The Civil Service Fast Stream is one of the most competitive graduate schemes in the UK. It receives around 25,000 applications per year for approximately 1,000 places — a success rate of roughly 4%. It also has some of the most misunderstood application requirements of any major graduate programme.
Unlike investment banking or law, the Fast Stream does not screen primarily on academic grades. There is no minimum A-level requirement. The degree minimum is a 2:2, though in practice most successful candidates hold 2:1s or Firsts. What matters far more than grades is whether you can demonstrate the behaviours and strengths the Civil Service is actually looking for — and whether you understand what those are.
The Success Profiles Framework
Everything in the Fast Stream application maps to the Civil Service Success Profiles framework. This framework has five elements: Behaviours, Strengths, Ability, Experience, and Technical skills. The Fast Stream weights Behaviours and Strengths most heavily at the early application stages.
The core Civil Service Behaviours you will be assessed against are:
- Seeing the big picture — understanding how your work connects to broader policy and government priorities
- Making effective decisions — using evidence and sound judgment under uncertainty
- Leading and communicating — clear, confident communication with diverse audiences
- Collaborating and partnering — working across teams and building productive relationships
- Delivering at pace — managing competing priorities and producing results under pressure
- Managing a quality service — attention to detail and commitment to standards
Your CV and application answers need to provide evidence for these. Not by naming them — by telling stories that demonstrate them.
The CV in the Fast Stream Context
The Fast Stream application process is largely form-based, not CV-led. However, a well-structured CV is still important for two reasons: it informs what you write in your application form answers, and it becomes relevant at later stages — particularly the Fast Stream Assessment Centre (FSAC) and interviews.
Many Fast Stream applicants make the mistake of writing a corporate-style CV for a public sector application. The emphasis is different. You are not trying to demonstrate commercial impact — you are trying to demonstrate judgment, collaboration, public service motivation, and the ability to work effectively within complex institutions.
Your CV for the Fast Stream should emphasise:
- Evidence of leadership and responsibility — societies, volunteering, elected positions, team management
- Any experience working in or with public sector organisations, charities, or NGOs
- Academic rigour — the Fast Stream does value intellectual ability, even if grades are not the primary filter
- Communication and influence — examples where you persuaded others, wrote for an audience, or presented complex information clearly
- Policy or public affairs interest — awareness of government priorities, current affairs, and how public policy works
Strengths-Based Questions — A Different Skill
The Fast Stream uses strengths-based interviews alongside behavioural ones. Strengths-based questions ask what you enjoy and what energises you — not what you have done. Typical questions include: "What do you find most satisfying at work?" or "When do you feel most effective?"

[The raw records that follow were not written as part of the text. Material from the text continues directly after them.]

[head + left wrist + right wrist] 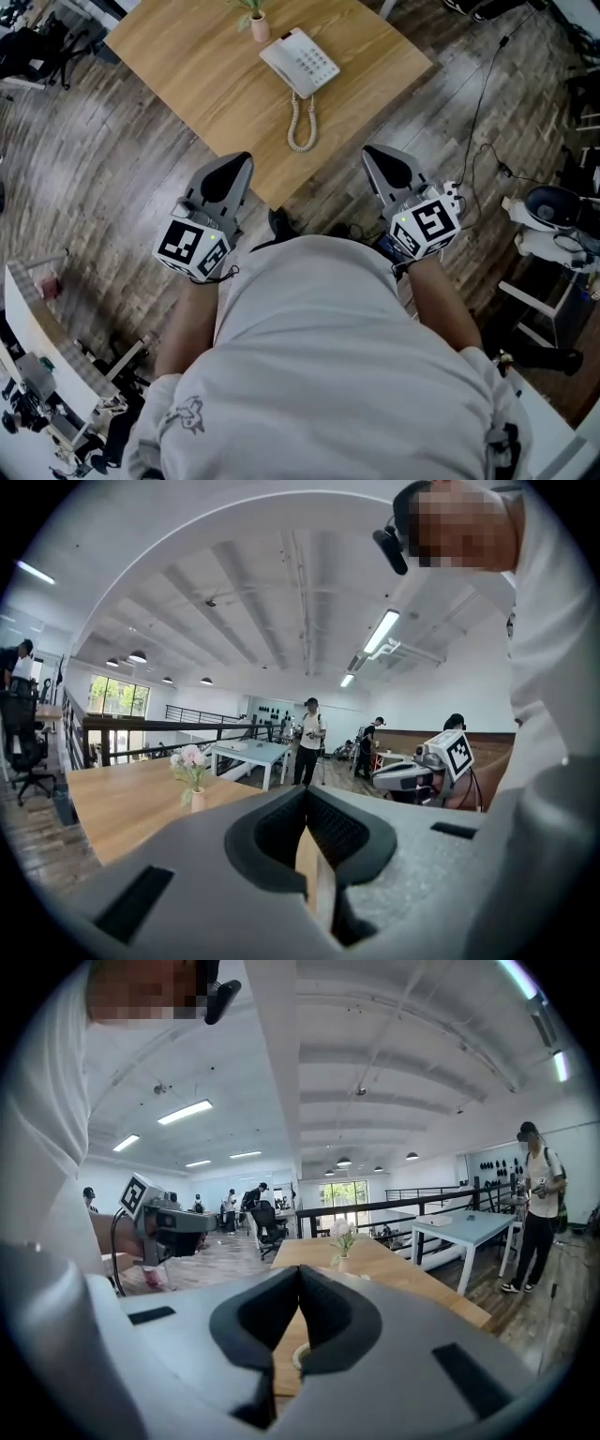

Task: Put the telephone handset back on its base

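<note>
The white corded telephone (305,58) sits on the light wooden table (187,66), its handset (281,73) lying on the base, its coiled cord (302,122) trailing toward the person. Nearer than the telephone, past the table's corner, the grey left gripper (244,161) and grey right gripper (368,152) hover with jaws pressed together, empty

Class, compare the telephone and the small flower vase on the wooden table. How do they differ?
The telephone is white, broad and lies flat; the vase is pink, narrow and stands upright. The telephone trails a coiled cord; the vase holds flowers. Both sit close together on the table.
</note>
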The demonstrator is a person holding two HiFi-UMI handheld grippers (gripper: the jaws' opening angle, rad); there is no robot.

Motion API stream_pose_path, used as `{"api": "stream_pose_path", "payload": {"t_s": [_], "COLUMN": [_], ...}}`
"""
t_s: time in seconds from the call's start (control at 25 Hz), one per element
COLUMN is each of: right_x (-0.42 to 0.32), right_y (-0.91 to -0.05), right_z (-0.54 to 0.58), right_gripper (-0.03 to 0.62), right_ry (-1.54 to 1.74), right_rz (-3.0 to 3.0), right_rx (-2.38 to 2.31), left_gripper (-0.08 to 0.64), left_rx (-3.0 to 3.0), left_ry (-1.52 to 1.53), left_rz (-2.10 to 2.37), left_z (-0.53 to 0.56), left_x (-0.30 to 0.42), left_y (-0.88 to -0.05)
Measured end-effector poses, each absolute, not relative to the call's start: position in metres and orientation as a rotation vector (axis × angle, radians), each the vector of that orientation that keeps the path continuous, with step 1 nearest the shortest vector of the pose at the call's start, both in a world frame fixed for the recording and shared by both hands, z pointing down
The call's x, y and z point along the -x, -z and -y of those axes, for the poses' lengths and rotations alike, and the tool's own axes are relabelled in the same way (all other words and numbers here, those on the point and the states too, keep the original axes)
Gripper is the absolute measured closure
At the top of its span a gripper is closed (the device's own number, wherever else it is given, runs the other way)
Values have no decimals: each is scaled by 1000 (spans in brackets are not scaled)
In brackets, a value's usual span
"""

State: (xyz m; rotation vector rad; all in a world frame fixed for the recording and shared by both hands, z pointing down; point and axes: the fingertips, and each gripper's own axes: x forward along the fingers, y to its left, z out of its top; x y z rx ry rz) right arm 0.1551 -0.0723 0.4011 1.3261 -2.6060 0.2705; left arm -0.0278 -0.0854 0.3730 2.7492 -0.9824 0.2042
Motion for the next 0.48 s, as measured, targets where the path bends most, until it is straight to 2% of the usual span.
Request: {"api": "stream_pose_path", "payload": {"t_s": [0.48], "right_x": [-239], "right_y": [-400], "right_z": [-4], "right_gripper": [586], "right_ry": [-265], "right_rz": [2710], "right_rx": [-1170], "left_gripper": [554], "left_rx": [-2718], "left_ry": [-249], "left_rz": [1122], "left_z": [2], "left_x": [-58], "left_y": [-367]}}
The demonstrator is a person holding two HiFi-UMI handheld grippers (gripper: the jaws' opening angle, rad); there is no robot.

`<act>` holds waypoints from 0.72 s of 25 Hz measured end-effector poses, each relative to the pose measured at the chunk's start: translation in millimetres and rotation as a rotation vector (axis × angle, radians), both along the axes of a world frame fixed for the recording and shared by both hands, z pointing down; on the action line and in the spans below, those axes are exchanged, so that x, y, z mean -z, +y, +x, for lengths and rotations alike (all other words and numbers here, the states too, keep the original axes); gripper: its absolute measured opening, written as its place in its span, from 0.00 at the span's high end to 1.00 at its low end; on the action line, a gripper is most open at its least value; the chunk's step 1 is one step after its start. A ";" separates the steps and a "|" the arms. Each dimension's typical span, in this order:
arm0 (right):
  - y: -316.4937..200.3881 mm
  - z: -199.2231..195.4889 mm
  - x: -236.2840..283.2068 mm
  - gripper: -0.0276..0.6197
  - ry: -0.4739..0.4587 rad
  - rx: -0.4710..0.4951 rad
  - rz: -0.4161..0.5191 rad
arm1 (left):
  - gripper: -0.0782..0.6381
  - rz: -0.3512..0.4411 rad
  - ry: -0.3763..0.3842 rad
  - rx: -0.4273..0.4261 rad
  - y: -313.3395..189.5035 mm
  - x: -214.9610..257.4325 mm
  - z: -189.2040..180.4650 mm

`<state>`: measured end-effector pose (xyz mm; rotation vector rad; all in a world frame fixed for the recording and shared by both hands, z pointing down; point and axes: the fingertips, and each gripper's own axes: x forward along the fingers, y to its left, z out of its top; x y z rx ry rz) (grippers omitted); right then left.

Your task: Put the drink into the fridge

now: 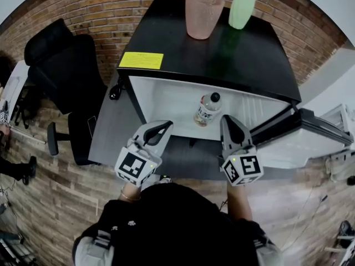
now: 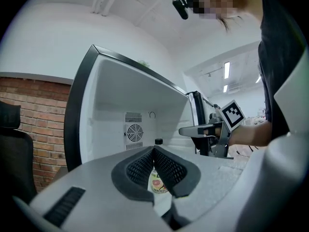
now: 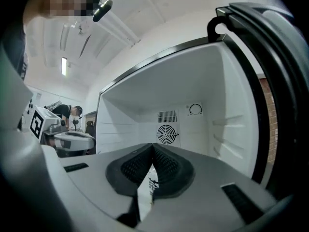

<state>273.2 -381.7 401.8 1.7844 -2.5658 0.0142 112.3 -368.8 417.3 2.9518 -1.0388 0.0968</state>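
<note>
Fridge (image 1: 166, 96) open, door (image 1: 310, 140) swung out to the right; white inside, black top

Drink (image 1: 208, 111) stands on the fridge floor, towards the middle, black cap up; nothing holds it

Left claw (image 1: 165, 125) hangs at the fridge mouth, to the left of the drink and clear of it; in the left gripper view its pads meet at the tip (image 2: 153, 150), jaws together, nothing clamped; drink label (image 2: 157, 180) shows beyond, through the slit below the pads

Right claw (image 1: 228, 119) at the mouth too, just to the right of the drink, not touching it; in the right gripper view (image 3: 153, 146) the jaws are together and empty; a strip of the drink (image 3: 150, 185) shows behind them

Both claws point into the fridge, drink between them but further in

Back wall: round fan grille (image 2: 134, 132) with a slotted vent above it; dial (image 3: 195, 109) up on the right

On the fridge top: pink cup (image 1: 203, 14) and green vase (image 1: 242, 7) at the far edge, side by side; yellow label (image 1: 141, 60) at the near left corner

Black chair (image 1: 61, 65) left of the fridge; brick wall behind; wood floor
</note>
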 end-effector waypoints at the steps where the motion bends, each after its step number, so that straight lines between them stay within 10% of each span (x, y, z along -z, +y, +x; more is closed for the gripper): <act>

These are designed to identify candidates who are genuinely motivated by public service, not just those who want a prestigious graduate scheme. Scripted, rehearsed answers tend to fail these questions. Authentic, reflective ones succeed. The best preparation is to genuinely think about what you find rewarding and why — not to memorise frameworks.

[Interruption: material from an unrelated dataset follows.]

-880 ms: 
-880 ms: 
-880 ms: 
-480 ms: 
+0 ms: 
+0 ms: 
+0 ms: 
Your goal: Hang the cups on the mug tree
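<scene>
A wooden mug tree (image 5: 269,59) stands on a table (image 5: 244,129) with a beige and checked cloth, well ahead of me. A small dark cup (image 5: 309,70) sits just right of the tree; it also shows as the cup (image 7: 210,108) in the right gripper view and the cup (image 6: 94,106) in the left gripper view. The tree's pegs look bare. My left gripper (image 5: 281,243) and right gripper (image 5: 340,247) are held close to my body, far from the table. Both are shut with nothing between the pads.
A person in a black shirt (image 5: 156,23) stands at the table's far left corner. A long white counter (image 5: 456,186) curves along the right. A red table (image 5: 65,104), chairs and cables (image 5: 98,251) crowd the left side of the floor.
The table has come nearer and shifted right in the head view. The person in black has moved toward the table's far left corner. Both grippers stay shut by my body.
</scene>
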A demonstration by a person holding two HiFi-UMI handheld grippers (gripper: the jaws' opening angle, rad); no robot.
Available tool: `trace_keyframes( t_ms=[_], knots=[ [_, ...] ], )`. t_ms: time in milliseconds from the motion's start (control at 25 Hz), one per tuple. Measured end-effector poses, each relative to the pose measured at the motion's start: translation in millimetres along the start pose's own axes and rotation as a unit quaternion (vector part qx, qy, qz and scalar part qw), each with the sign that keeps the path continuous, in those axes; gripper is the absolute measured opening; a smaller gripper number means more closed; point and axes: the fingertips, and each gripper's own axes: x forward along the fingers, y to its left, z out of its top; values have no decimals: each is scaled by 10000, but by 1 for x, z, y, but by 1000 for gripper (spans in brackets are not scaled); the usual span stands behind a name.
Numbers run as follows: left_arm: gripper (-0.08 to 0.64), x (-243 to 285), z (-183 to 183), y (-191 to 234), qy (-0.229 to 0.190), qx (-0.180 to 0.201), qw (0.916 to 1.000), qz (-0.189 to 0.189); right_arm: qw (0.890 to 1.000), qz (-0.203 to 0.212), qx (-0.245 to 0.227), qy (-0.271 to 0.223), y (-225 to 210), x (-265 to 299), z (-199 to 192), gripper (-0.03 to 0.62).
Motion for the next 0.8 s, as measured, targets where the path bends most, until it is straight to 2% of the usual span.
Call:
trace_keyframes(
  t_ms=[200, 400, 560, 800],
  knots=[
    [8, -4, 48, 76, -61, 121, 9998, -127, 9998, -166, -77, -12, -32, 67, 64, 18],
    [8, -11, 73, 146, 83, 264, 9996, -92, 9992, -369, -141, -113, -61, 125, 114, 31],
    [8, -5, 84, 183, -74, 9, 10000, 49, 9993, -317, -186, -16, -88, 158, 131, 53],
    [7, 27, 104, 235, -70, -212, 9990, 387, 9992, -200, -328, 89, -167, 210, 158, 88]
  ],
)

Schemes Within the Fast Stream
The Fast Stream is not one scheme — it is a family of schemes. The Generalist scheme is the largest. Specialist schemes include:
- Government Economic Service (GES) — for economics graduates or those with strong economics modules
- Government Legal Service (GLS) — for law graduates or those with legal qualifications
- Government Statistical Service (GSS) — requires statistics background
- Digital, Data and Technology (DDaT) — technical or analytical backgrounds
- Science and Engineering Fast Stream (SEFS)
Law students and graduates should consider the Government Legal Service separately from the general Fast Stream — it has its own recruitment process, higher academic requirements, and a specific competency framework focused on legal analysis and advice.
The Most Common Mistakes
- Writing application answers that describe what you did rather than what it demonstrates about you
- Applying to the generalist scheme when a specialist scheme matches your background better
- Treating the Fast Stream as a backup to private sector applications — assessors can tell when motivation is not genuine
- Failing to engage with current government priorities — the Fast Stream expects you to understand what the Civil Service does and why
- Generic personal statements that could apply to any organisation
The Fast Stream rewards candidates who have thought carefully about why they want to work in government — not just in public service broadly, but in the specific machinery of the UK Civil Service. If you cannot articulate that clearly, the application will show it.